- [Prompt]
Reading the listing that follows, count the lines where "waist" appears, and answer with only that count.
+++ Supplied data
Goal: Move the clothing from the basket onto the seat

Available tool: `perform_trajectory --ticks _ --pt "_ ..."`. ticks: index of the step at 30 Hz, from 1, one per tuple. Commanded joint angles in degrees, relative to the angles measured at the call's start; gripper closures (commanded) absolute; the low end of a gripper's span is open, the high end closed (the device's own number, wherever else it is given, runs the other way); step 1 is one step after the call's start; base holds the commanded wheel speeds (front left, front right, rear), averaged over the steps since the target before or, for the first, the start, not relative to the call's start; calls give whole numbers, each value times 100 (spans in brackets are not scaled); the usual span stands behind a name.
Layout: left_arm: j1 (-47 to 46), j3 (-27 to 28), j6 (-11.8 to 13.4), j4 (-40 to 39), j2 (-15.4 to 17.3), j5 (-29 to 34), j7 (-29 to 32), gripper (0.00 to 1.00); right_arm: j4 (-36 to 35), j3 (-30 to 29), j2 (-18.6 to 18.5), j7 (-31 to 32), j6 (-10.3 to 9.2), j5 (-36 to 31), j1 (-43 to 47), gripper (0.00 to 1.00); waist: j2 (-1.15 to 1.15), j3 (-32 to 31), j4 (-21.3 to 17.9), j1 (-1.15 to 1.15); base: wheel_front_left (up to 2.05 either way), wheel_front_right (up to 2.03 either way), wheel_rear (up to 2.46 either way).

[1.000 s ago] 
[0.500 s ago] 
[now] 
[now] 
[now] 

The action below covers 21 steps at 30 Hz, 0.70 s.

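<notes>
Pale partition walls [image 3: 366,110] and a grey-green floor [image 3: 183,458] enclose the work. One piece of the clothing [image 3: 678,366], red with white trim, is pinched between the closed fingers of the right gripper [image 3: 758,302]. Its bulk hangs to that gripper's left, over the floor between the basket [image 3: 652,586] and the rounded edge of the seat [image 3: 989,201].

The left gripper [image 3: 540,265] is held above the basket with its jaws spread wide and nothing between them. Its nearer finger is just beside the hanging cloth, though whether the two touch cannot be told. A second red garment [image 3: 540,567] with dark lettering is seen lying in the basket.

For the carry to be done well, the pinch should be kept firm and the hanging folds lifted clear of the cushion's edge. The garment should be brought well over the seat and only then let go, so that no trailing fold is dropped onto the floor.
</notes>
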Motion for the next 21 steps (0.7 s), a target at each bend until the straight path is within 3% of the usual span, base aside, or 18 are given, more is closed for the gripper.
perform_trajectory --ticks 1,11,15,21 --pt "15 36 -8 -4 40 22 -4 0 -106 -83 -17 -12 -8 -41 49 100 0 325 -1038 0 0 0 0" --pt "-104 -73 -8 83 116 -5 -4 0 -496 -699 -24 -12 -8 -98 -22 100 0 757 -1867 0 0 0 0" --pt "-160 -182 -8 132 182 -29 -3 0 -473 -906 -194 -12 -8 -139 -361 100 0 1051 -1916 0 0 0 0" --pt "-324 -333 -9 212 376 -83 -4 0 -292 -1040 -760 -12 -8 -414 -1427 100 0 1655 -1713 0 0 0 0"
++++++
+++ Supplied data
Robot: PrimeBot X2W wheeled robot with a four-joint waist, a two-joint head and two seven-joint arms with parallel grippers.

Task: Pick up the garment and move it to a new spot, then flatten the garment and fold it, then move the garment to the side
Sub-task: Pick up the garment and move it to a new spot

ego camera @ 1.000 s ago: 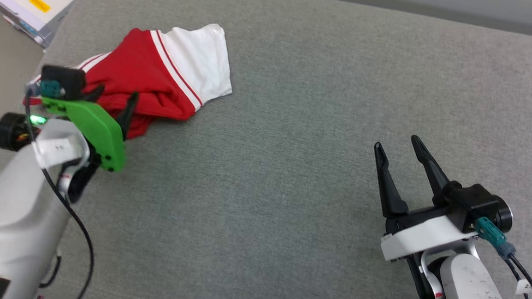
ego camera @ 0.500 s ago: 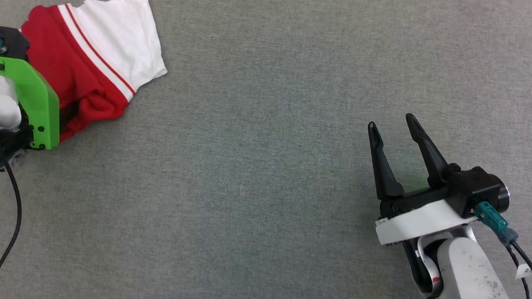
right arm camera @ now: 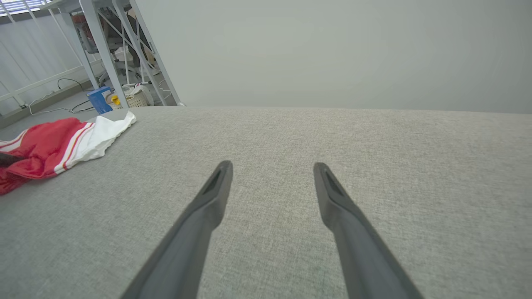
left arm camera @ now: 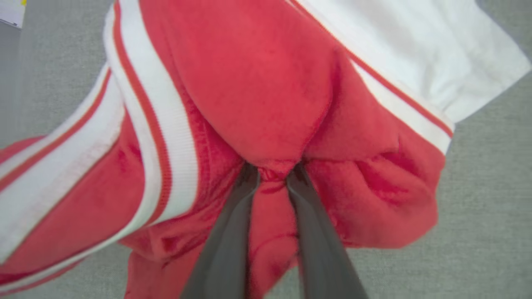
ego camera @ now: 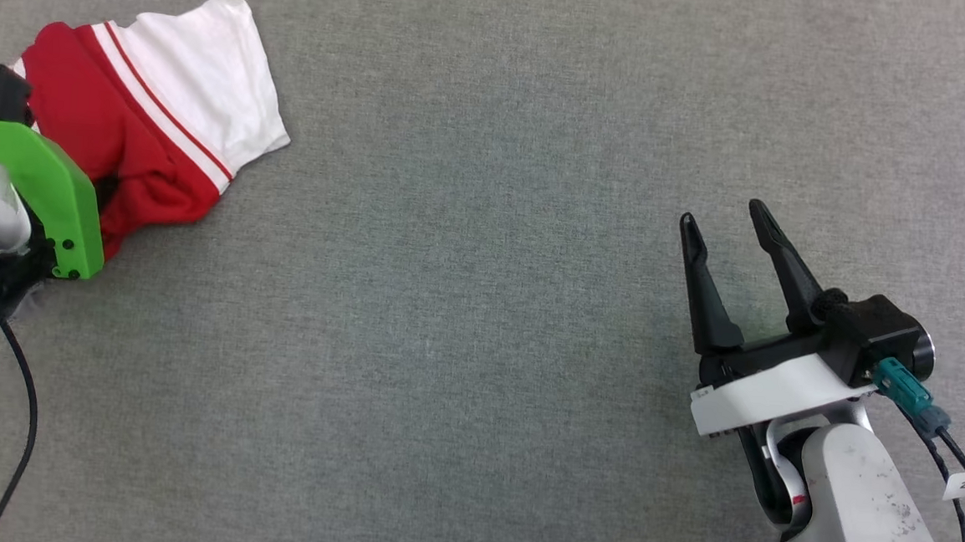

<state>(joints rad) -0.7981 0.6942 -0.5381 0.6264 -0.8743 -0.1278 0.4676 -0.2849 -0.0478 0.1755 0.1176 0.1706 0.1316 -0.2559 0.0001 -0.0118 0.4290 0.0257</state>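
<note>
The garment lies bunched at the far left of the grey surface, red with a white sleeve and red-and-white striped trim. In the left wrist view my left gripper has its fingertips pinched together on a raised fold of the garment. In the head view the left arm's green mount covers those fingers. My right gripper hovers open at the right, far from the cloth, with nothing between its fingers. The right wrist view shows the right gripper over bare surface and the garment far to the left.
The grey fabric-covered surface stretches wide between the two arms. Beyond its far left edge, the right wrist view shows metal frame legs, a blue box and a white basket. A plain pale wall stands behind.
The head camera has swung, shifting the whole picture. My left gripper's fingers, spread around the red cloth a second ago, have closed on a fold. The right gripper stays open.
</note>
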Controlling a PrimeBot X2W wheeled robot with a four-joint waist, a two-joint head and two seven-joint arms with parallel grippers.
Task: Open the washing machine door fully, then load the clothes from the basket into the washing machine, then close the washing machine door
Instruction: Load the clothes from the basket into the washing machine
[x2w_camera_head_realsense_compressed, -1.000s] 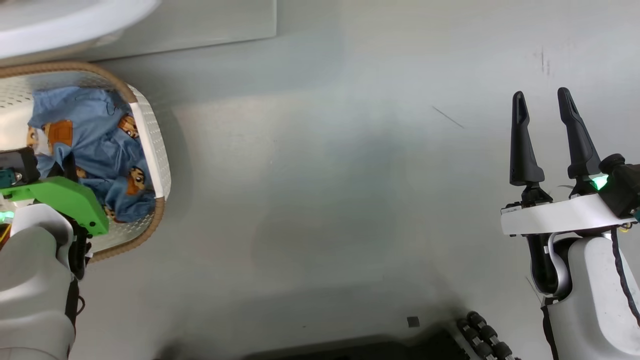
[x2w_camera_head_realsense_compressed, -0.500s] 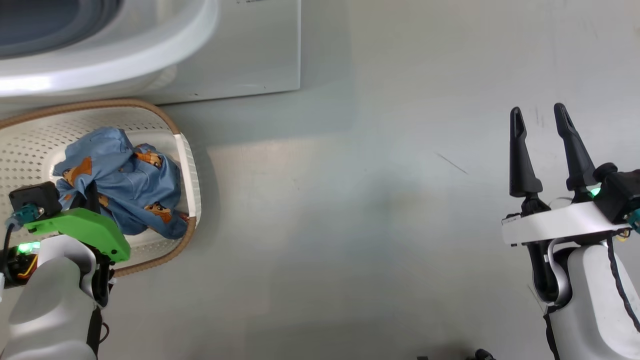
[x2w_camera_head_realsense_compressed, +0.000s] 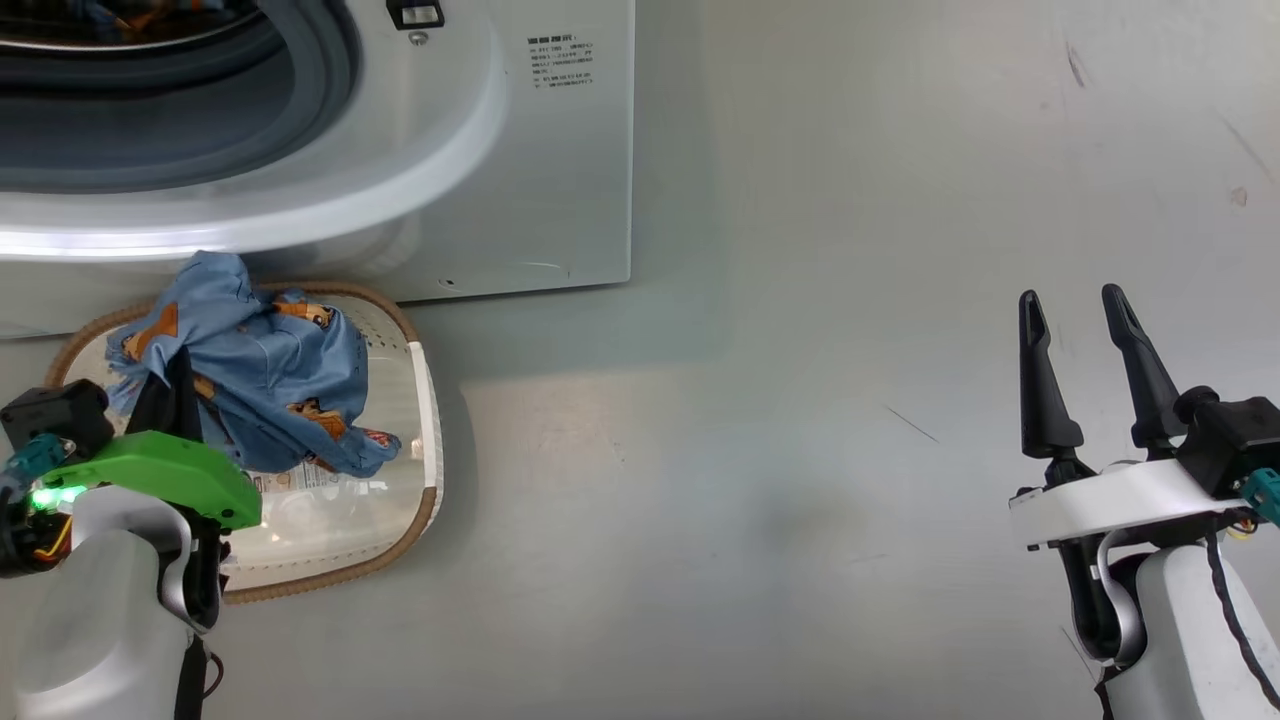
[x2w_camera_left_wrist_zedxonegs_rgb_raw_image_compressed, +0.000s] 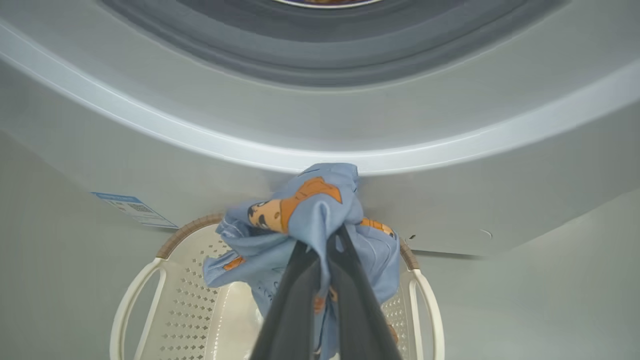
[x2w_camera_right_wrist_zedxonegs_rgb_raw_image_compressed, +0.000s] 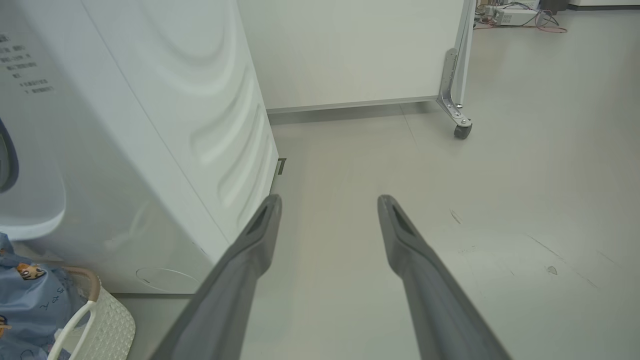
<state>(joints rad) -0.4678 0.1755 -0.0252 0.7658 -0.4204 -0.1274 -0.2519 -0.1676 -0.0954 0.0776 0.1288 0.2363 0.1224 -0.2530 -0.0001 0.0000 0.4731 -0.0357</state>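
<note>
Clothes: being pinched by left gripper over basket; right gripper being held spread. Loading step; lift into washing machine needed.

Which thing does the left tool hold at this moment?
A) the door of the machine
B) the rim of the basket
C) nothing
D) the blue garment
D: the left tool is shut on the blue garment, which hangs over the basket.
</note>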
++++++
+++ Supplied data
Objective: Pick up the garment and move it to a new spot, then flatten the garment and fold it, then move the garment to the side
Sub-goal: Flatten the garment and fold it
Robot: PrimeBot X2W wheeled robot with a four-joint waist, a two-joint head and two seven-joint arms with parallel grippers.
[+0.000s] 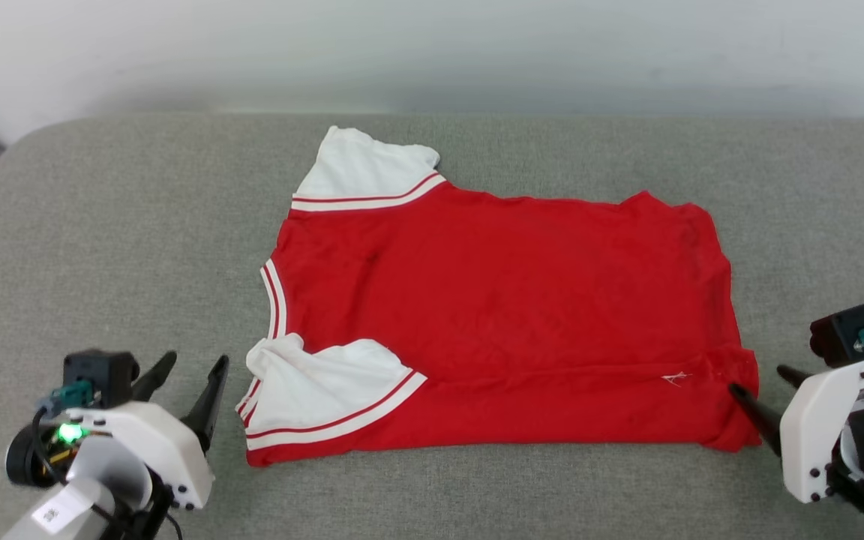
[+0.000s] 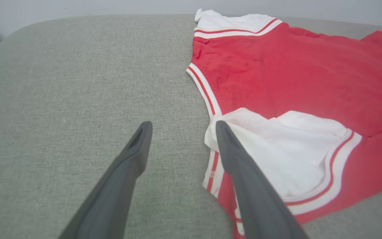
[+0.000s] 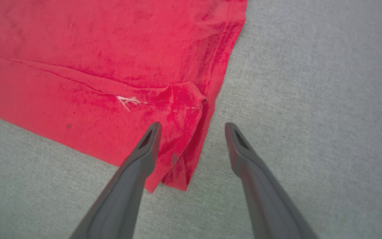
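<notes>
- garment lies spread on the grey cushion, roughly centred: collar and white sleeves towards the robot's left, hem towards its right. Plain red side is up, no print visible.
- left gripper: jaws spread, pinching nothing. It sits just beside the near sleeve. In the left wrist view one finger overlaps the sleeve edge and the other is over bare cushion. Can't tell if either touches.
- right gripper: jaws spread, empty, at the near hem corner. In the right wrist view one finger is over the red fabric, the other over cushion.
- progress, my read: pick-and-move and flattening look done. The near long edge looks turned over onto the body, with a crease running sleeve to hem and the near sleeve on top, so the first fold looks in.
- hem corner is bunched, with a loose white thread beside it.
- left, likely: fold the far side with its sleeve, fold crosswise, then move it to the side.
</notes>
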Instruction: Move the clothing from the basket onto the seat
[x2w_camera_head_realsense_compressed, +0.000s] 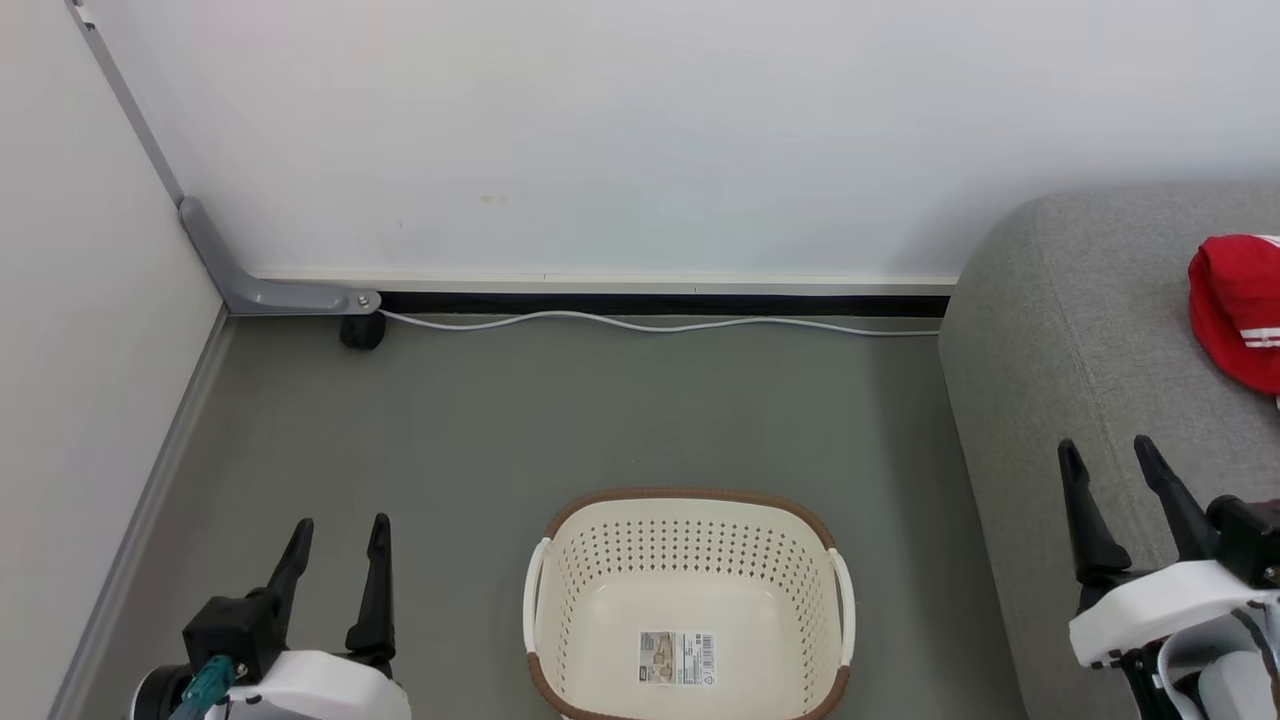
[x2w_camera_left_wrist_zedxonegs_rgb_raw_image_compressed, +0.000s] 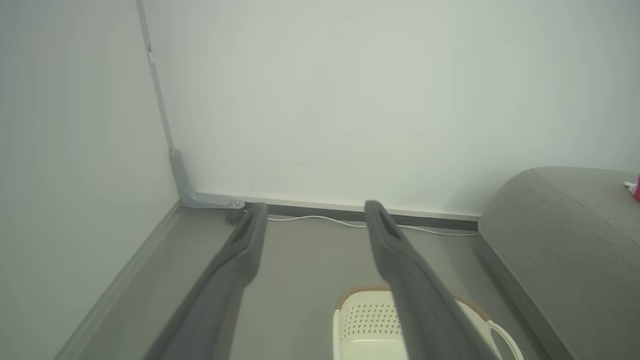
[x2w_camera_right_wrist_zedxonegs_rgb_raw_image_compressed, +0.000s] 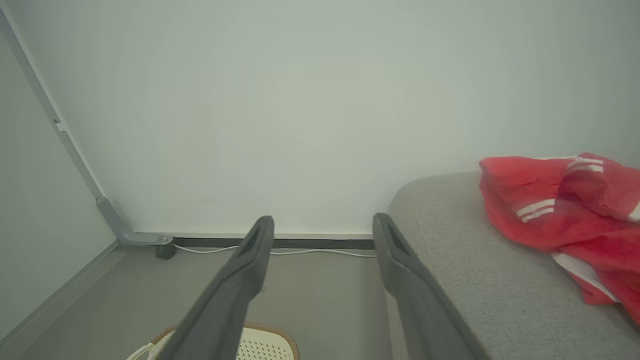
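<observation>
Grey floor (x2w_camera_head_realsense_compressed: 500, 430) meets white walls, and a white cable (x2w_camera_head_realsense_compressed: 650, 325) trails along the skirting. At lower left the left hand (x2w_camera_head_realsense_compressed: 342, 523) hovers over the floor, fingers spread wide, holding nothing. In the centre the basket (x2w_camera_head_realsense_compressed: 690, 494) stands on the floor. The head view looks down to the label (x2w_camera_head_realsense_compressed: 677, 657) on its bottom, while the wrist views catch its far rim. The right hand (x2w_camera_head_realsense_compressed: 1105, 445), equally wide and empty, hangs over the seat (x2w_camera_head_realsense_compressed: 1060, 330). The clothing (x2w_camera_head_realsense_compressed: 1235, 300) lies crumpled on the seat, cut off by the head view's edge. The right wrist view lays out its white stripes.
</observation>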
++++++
- [Result for this exercise]
4